SAĞLIK ÇALIŞANLARINA YÖNELİK ŞİDDET ve İNGİLTERE’DE BU SORUNA YÖNELİK SİYASA OLUŞTURULMASI ÖRNEĞİNE DAİR


       1999 yılında Birleşik Krallık'da hükümet öncülüğünde başlatılan “Sıfır Hoşgörü Siyasası” (ZTP-Zero Tolerance Policing) ve bu kapsamda lanse edilen “Sıfır Hoşgörü Bölgesi” (ZTZ-Zero Tolerance Zone) kampanyası Türkiye’de önemli bir sorun olmaya devam eden sağlık çalışanlarına yönelik şiddet konusunda bir model olabilir mi?

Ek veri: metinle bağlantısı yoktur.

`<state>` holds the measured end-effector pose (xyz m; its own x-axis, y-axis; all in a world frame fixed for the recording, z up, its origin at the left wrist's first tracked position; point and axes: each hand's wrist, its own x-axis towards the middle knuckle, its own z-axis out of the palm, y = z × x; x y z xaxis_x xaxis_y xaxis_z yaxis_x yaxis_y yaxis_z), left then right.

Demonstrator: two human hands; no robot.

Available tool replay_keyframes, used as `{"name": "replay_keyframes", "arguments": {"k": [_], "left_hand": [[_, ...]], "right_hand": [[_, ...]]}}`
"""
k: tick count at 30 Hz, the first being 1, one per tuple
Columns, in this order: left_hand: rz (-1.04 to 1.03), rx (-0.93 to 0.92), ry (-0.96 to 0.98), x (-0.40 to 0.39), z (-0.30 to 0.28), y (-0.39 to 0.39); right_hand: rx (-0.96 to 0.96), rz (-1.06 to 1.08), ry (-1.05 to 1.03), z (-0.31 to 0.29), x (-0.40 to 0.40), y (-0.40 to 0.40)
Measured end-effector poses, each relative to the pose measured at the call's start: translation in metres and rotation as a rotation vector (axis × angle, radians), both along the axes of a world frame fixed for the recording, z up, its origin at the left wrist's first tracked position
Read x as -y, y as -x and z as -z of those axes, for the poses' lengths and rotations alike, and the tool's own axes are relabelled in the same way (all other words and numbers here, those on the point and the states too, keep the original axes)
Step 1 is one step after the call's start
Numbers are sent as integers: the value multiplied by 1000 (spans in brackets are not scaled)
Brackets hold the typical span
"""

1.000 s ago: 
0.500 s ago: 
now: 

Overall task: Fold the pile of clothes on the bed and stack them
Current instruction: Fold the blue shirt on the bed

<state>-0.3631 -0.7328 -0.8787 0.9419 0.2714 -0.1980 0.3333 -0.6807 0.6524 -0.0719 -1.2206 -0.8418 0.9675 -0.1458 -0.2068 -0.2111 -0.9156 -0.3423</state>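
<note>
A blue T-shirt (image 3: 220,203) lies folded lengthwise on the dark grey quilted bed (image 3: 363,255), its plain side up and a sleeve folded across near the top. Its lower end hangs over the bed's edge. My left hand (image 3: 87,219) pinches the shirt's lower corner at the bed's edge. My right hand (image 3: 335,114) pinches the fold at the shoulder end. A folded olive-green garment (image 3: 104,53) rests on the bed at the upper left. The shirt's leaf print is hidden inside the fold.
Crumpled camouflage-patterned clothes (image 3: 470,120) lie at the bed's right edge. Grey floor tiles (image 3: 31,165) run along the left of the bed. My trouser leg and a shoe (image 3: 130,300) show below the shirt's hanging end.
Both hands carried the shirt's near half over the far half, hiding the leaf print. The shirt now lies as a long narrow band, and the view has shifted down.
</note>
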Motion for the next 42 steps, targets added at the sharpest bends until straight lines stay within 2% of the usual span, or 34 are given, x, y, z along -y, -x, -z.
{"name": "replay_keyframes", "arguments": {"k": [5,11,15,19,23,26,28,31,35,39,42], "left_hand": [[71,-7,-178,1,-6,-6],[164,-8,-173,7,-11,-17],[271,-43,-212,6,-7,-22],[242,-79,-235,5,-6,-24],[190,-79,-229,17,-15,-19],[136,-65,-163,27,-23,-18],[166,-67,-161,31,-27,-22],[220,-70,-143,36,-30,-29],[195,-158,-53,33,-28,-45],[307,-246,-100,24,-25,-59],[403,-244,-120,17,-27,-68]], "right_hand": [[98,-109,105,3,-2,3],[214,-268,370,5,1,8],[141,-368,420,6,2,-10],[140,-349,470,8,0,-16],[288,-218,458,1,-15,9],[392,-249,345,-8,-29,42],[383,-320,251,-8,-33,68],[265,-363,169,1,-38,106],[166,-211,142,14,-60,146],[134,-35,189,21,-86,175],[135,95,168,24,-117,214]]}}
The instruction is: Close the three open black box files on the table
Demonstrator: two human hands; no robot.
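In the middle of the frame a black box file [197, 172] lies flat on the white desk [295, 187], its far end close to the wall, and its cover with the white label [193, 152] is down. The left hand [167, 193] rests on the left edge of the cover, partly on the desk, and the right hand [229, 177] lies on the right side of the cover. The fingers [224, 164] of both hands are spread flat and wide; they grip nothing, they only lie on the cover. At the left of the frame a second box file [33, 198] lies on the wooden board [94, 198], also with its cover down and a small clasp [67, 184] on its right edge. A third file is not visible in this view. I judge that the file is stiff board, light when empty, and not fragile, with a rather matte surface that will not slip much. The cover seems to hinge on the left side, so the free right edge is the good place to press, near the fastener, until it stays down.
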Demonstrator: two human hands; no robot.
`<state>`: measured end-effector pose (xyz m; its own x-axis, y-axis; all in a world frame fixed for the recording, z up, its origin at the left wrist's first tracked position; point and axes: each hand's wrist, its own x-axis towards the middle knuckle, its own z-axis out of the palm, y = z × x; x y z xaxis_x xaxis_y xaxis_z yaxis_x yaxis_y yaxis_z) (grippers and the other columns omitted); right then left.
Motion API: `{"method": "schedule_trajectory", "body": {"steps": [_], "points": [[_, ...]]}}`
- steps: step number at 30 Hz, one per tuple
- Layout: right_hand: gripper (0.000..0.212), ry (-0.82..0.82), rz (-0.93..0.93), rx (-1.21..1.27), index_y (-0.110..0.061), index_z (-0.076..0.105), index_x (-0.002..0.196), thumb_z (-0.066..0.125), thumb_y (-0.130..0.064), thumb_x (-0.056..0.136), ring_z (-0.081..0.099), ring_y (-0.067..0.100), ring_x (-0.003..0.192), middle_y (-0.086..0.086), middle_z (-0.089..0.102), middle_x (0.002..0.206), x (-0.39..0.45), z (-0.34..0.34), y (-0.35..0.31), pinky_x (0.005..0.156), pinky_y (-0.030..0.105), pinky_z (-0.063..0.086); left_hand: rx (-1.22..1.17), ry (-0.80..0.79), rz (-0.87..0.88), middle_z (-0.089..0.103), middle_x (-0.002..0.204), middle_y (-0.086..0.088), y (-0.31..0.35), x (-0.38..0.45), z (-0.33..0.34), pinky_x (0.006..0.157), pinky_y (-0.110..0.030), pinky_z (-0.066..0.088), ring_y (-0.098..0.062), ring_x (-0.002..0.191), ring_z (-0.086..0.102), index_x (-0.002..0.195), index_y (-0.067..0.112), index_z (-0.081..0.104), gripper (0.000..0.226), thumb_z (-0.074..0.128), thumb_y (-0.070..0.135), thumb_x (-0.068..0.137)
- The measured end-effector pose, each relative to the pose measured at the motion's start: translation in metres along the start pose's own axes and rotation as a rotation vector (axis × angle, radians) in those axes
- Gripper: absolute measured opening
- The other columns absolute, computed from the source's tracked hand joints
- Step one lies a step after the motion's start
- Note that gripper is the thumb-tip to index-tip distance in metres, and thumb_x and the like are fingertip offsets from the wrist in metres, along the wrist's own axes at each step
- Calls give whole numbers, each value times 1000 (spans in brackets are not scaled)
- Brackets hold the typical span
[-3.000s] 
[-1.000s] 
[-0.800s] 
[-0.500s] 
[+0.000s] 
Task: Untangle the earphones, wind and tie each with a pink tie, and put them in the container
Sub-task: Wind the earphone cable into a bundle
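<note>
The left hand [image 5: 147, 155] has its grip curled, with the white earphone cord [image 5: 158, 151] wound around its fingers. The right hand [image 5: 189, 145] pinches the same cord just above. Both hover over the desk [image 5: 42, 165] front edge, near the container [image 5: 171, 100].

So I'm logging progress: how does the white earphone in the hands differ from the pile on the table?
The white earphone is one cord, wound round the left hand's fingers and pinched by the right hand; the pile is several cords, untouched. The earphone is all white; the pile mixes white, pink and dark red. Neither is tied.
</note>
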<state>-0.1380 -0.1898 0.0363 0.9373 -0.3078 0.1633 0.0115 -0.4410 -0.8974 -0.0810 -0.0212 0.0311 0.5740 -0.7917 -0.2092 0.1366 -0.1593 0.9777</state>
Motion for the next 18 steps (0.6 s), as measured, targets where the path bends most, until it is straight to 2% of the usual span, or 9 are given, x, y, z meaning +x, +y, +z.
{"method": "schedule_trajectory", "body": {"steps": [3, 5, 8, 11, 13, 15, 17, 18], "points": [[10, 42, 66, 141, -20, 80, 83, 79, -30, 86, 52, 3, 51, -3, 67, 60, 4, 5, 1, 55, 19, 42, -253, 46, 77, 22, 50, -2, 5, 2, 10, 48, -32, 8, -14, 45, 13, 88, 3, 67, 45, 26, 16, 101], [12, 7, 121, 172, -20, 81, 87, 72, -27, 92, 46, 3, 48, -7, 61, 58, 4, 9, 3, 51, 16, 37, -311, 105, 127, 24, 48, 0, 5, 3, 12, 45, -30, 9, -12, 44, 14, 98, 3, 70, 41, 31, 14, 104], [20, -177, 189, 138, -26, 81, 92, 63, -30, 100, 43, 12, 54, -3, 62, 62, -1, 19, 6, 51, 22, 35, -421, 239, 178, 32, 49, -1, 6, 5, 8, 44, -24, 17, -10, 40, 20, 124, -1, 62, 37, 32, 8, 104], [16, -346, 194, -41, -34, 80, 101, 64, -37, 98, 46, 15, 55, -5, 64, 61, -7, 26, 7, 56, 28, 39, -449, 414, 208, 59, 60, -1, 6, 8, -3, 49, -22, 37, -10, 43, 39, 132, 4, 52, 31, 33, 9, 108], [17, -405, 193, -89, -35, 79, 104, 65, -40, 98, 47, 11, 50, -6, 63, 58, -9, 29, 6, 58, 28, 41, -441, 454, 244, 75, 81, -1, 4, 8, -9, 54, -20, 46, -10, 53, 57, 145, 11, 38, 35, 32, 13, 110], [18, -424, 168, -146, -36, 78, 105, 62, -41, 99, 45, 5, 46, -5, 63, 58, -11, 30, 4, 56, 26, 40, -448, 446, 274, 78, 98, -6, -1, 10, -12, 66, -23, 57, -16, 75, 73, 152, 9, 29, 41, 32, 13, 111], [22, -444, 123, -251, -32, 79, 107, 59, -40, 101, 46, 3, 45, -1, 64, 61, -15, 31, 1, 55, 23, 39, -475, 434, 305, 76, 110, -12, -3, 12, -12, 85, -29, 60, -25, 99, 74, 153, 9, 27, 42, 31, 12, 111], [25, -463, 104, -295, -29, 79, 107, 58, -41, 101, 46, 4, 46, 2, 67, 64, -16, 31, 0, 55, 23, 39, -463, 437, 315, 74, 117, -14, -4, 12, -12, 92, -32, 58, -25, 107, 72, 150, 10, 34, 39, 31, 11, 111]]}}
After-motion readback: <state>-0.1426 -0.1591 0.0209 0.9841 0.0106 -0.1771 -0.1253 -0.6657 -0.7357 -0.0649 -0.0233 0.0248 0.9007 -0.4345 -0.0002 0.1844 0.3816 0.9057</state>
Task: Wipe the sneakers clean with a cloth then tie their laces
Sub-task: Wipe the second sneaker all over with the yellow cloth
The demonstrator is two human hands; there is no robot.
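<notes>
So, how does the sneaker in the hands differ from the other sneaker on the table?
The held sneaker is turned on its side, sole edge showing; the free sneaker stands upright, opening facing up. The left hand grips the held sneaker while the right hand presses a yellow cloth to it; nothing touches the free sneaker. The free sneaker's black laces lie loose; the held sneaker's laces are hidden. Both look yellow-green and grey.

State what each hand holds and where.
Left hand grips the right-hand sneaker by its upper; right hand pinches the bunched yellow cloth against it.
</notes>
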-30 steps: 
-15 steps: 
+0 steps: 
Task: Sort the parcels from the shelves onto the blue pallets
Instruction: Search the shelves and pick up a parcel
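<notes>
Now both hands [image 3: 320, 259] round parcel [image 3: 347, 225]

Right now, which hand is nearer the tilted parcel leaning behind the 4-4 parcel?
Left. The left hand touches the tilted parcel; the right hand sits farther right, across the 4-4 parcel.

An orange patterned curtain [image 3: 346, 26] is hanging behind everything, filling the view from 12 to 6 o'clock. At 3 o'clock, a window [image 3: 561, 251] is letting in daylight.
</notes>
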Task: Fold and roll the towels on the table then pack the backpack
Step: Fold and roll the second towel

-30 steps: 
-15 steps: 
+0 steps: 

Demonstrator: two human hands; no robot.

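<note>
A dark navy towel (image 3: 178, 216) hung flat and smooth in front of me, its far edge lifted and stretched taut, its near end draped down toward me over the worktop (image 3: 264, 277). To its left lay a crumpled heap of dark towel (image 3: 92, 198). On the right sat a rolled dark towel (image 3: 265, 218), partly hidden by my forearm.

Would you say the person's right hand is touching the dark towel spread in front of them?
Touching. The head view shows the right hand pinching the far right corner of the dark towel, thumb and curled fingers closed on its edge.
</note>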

          Aslında "Sıfır Hoşgörü" genel olarak suç ile mücadelede 1990'lardan beri kullanılan bir kavram ve uygulamadır.  Biz de bu kavramı "Sıfır Tolerans" olarak kullanıyoruz ancak bu stratejinin kullanılmasında önemli bir noktaya da dikkat çekmek gerekiyor; eğer istenilen hedefe ulaşılamazsa (örn. suç oranı azalmazsa) politikacılar kamuoyunda yüksek oranda eleştiri alıyorlar ve bu stratejiyi uygulayan kurumlar da itibar kaybına uğrama tehdidi ile karşılaşabiliyorlar. Bu nedenle, bu strateji; iki ucu keskin bir bıçak gibi…

          Öncelikle Birleşik Krallık’da NHS'ler (National Health Service-Ulusal Sağlık Hizmeti) kapsamında başlatılan kampanyanın değerlendirme sonuçlarında şiddet olaylarında azalma değil, belirli dönemlerde artış görüldüğünü belirtelim (örn. Birleşik Krallık dâhilinde İngiltere'de hedeflere bazı noktalarda ulaşılamadığı yönünde değerlendirmeler bulunmakta)... Bunun en önemli nedenleri; şiddet tanımının kapsamının genişletilmesidir. Avrupa Komisyonu'nun "iş ile ilgili şiddet" (work related violence) tanımı AB ülkelerinde kullanılmaktadır ki örneğin istismar da şiddet kapsamına alınmıştır (standart bir tanım kullanılması önemlidir) ve de şiddetin rapor edilmesi teşvik edildiği için daha fazla şiddet vak'ası kayıtlara geçmiştir. Bu noktada; zihinsel sağlıkları nedeni ile şiddet gösteren hastaların durumlarının da farklı değerlendirilmelisi gerektiğini hatırlatalım…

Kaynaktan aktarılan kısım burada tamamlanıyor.